Na semana passada, sonhei que vi da
varanda do meu apartamento uma briga de trânsito que culminou numa execução.
Foi um pesadelo muito real: dois carros (curiosamente de modelos antigos)
fechando-se mutuamente, os xingamentos e por fim um dos carros invadindo a
calçada, um dos sujeitos saindo do carro e descarregando o revólver no outro.
Lembro com nitidez do corpo já inerte, encostado num muro, enquanto as balas
ainda iam em sua direção. Lembro de ter pensado em ligar para a polícia, mas permaneci
paralisado pelo pavor. Então acordei, o corpo tremendo, suando, como se acabasse
de presenciar um assassinato de verdade.
Para mim ficou claro: minha mente
processava naquele momento o estado de torpor, medo e impotência em que
vivemos. Um estado latente, que se exacerbou em sonho, mas que nos deixa em
permanente alerta quando estamos acordados. Temos motivos para isso,
como os animais da savana que ficam o tempo todo de olhos, nariz e ouvidos
atentos a qualquer balançar de arbusto ou arrastar de patas no solo. Somos como
zebras, tentando proteger a nós mesmos e a nossas crias do ataque iminente, da
banalidade do mal. Curioso como é oportuna nos dias atuais essa expressão criada
por Hannah Arendt para explicar o que sentiu durante o julgamento do nazista
Adolf Eichmann.
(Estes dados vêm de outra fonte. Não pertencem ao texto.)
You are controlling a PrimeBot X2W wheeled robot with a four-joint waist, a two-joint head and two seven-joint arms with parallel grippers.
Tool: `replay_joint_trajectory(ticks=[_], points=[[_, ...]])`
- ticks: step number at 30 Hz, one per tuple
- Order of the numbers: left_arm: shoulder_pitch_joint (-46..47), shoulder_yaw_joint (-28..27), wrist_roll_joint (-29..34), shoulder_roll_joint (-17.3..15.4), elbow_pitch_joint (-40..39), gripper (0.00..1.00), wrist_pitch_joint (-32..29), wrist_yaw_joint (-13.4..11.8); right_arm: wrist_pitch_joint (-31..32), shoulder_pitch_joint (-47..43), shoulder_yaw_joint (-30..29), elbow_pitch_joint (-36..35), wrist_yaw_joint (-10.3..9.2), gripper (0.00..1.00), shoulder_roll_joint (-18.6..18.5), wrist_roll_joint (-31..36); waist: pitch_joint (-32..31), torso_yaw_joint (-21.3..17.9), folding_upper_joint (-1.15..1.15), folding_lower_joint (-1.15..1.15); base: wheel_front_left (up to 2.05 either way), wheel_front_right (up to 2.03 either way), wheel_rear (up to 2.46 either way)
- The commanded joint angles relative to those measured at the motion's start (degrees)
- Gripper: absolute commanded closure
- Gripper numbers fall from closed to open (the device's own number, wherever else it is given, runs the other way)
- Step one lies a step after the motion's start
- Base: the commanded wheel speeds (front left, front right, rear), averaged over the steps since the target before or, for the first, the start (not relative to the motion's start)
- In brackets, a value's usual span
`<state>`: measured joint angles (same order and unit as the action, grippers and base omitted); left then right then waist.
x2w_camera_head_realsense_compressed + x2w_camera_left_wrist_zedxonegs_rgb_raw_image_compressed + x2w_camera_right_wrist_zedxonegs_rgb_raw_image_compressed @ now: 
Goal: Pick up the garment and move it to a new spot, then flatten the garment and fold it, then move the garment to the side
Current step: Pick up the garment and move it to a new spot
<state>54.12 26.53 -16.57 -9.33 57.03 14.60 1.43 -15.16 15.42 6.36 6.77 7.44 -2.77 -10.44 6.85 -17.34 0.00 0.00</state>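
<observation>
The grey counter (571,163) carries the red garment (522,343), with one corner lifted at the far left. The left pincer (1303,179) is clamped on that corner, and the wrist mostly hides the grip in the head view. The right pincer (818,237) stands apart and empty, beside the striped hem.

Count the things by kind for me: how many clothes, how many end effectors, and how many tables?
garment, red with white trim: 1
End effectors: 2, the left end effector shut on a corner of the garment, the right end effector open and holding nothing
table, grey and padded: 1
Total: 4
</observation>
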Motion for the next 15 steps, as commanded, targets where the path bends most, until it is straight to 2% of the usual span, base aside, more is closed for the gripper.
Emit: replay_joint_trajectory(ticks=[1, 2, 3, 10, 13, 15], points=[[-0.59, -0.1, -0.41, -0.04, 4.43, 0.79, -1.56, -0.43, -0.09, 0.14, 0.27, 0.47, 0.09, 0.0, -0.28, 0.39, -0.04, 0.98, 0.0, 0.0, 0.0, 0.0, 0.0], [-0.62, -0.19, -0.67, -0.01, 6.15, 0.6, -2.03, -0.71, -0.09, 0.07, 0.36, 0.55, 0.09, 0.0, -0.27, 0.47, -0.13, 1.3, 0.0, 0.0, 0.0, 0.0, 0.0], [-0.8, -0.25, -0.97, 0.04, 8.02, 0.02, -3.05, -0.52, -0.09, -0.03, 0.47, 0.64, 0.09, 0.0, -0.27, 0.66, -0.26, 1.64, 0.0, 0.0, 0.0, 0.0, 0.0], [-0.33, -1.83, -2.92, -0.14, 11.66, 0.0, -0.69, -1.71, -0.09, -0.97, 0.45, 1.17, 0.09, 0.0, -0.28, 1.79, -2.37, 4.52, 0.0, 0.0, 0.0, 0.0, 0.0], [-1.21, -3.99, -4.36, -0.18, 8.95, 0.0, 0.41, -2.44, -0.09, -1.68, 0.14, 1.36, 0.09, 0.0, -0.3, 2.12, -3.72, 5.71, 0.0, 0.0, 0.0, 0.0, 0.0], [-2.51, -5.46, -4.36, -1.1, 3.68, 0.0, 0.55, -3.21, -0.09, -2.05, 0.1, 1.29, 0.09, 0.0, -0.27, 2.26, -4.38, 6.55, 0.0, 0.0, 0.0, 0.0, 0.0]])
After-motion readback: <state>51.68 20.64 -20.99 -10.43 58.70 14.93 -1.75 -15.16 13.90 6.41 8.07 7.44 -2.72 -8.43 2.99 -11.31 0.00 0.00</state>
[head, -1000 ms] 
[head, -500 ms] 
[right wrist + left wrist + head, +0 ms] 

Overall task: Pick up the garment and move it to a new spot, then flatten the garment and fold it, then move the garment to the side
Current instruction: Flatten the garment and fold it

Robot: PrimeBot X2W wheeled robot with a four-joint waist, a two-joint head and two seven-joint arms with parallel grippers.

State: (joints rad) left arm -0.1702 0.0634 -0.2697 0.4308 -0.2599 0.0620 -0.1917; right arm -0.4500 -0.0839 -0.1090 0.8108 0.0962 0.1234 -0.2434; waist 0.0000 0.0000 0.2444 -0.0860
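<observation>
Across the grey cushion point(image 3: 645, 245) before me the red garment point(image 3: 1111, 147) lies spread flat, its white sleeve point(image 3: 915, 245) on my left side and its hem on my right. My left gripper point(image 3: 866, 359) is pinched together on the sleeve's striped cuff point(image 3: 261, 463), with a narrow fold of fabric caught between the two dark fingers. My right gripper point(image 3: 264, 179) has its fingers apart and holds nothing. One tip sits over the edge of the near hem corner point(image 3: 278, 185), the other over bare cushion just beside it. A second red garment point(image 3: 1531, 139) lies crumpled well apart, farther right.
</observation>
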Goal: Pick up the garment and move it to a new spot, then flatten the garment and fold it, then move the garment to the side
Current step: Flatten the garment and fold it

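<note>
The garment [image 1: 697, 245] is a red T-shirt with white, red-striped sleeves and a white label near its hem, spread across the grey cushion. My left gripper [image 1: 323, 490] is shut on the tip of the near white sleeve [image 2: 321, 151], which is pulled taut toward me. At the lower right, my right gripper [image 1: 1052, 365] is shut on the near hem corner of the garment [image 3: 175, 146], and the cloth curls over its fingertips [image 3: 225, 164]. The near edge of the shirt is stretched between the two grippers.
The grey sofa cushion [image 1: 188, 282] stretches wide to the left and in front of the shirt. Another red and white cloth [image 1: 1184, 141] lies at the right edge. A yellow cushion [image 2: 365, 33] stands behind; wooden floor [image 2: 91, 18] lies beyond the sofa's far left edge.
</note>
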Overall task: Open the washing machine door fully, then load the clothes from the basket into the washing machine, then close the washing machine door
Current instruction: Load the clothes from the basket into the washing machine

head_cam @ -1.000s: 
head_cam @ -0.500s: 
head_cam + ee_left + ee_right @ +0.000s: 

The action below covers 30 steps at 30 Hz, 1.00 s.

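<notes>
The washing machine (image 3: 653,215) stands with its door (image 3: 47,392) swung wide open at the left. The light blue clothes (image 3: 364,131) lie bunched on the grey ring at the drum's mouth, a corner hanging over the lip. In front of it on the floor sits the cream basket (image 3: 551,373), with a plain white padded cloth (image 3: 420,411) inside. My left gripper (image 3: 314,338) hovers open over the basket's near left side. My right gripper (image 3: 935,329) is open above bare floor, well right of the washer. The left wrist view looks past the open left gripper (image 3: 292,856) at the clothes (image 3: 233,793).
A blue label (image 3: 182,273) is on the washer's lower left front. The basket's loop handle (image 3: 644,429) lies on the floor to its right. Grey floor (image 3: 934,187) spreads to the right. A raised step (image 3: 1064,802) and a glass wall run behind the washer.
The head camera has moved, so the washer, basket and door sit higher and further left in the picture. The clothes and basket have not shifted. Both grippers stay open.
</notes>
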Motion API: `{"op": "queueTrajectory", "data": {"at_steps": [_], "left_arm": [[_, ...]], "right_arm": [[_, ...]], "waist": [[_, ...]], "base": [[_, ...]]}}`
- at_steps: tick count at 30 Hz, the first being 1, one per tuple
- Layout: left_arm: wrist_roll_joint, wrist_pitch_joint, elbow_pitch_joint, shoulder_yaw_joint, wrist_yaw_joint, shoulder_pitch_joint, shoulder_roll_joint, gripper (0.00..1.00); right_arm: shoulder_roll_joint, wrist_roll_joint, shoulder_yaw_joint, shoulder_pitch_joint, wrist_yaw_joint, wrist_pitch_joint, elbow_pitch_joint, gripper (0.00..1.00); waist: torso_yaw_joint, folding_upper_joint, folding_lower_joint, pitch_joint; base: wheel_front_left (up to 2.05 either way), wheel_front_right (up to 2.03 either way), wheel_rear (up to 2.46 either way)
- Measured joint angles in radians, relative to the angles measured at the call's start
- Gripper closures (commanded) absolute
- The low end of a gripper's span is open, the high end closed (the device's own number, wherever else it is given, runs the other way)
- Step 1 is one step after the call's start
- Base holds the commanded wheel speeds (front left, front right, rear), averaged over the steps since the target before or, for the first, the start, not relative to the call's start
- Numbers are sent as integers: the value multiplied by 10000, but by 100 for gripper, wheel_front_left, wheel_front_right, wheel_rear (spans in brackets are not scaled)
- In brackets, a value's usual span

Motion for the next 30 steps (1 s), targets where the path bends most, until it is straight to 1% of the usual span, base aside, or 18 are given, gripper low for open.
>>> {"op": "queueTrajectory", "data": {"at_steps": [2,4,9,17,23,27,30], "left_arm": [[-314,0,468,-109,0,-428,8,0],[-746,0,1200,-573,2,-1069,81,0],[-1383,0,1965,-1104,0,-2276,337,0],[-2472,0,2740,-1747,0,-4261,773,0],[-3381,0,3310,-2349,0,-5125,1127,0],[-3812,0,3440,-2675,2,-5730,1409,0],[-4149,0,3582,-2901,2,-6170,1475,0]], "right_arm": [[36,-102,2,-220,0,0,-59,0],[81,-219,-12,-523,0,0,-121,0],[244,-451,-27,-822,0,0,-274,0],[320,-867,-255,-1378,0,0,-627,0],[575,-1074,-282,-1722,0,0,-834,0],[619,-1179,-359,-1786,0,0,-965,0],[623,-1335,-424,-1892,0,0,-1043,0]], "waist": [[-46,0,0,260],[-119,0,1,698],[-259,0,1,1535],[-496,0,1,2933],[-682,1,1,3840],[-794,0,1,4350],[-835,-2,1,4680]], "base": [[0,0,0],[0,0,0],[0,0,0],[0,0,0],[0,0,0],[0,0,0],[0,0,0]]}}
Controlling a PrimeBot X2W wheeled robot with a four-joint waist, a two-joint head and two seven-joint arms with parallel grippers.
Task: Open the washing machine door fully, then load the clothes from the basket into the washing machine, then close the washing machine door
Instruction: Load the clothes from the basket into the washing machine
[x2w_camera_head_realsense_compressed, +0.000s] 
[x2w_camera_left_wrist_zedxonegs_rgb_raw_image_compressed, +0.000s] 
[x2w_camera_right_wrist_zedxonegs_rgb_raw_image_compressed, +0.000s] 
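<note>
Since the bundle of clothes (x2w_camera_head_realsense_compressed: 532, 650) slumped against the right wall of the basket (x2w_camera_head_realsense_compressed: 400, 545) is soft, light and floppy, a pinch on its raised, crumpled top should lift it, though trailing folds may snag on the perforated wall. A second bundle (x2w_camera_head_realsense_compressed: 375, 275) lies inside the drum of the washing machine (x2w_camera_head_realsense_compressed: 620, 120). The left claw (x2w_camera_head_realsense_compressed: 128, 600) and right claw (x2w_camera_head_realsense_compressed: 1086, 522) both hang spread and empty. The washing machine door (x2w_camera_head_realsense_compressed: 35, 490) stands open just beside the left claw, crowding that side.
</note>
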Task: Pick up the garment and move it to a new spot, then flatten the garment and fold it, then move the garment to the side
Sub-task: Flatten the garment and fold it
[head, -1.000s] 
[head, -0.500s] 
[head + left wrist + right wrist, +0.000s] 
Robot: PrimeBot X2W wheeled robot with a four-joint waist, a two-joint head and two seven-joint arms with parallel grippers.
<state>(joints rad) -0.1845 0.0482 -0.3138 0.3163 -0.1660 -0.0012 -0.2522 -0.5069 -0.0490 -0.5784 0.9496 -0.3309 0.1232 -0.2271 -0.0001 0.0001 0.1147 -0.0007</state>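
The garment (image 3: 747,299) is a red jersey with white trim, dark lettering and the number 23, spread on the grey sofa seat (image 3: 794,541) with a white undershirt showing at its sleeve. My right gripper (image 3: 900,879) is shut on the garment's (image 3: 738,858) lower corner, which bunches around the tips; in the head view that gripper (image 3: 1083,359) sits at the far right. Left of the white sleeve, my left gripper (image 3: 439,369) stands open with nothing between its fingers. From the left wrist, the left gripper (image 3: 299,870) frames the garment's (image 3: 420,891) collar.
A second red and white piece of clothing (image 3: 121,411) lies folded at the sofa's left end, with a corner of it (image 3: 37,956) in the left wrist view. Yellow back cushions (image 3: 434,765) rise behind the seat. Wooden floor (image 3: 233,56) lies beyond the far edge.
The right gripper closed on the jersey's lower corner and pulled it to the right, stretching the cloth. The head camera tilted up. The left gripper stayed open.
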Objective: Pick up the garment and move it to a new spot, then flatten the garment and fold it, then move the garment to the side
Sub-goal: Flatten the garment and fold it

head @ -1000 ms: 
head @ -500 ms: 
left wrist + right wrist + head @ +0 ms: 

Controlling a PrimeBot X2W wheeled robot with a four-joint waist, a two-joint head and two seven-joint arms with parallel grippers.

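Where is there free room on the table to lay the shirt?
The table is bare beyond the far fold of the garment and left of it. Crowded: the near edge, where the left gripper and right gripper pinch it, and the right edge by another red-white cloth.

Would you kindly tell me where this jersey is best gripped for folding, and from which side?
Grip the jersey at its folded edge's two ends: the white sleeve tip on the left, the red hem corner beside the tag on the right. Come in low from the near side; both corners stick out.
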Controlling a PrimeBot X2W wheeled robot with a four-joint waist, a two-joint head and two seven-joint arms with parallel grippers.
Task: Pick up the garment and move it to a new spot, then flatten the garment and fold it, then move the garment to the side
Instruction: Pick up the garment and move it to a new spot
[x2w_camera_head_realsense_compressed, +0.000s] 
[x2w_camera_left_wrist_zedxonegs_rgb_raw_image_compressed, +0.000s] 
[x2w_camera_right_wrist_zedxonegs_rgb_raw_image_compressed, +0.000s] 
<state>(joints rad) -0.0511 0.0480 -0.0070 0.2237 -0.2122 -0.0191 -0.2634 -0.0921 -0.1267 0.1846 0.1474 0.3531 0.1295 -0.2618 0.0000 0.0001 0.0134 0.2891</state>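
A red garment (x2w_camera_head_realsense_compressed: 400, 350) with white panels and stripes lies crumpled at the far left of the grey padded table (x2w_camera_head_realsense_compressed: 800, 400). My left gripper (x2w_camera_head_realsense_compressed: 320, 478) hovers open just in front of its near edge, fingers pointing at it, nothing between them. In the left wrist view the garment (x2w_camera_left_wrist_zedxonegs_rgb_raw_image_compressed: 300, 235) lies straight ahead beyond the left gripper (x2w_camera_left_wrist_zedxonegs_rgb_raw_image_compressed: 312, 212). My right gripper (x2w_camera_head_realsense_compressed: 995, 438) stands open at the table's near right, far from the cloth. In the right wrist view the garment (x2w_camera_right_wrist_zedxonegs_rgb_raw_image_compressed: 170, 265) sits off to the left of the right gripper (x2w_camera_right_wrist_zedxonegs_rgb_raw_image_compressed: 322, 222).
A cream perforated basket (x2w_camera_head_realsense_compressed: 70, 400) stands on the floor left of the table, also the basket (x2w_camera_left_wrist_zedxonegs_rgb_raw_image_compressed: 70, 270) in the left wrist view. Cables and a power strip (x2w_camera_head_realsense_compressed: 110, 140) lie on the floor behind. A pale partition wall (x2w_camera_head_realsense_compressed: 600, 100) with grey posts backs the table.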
De acordo com Hannah, os
atos de Eichmann não eram desculpáveis, muito menos ele era inocente. Mas não
foram atos executados por um ser dotado de imensa capacidade de crueldade, e
sim por um funcionário burocrata dentro de um sistema baseado em atos de
extermínio. Um sujeito
banal, em suma.
O que percebo hoje é que o mal –
sistemático, gélido e praticado em escala industrial – serve não a um regime,
mas a toda uma civilização. Padecemos de uma enfermidade moral, que ora se
expressa no estupro absurdo de uma criança, ora num assalto que termina com a
vítima incendiada sem qualquer possibilidade de defesa. Ou também em uma bomba
dentro de uma panela de pressão, detonada por rapazes com feições angelicais e,
num estágio acima, em um avião não-tripulado que despeja bombas e transforma
famílias em escombros. É como se todos os princípios morais e humanistas
sedimentados durante séculos tivessem evaporado. O tudo é permitido de que
falava Dostoievski finalmente chegou. Vivemos em um mundo pré-iluminista,
pré-renascentista. Um mundo à beira da pré-história.
Pergunto a
mim mesmo como o ato tão extremo e tão profundo de matar pode ser cometido com
tamanha regularidade e das formas mais prosaicas. Que mecanismo se processa em
nós e nos transforma em assassinos? Não busco aqui explicações sociológicas, já
que a profunda desigualdade social de países como Índia e Brasil é diretamente
responsável pela violência urbana, mas não necessariamente por atos gratuitos
de crueldade. Gostaria de compreender como é gestado um assassino potencial,
até para não me sentir tão vulnerável diante de um, dos tantos que habitam o país
onde vivo. Mas a chave está mesmo com Hannah Arendt: o mal é banal, e não comporta
compaixão, piedade ou remorso.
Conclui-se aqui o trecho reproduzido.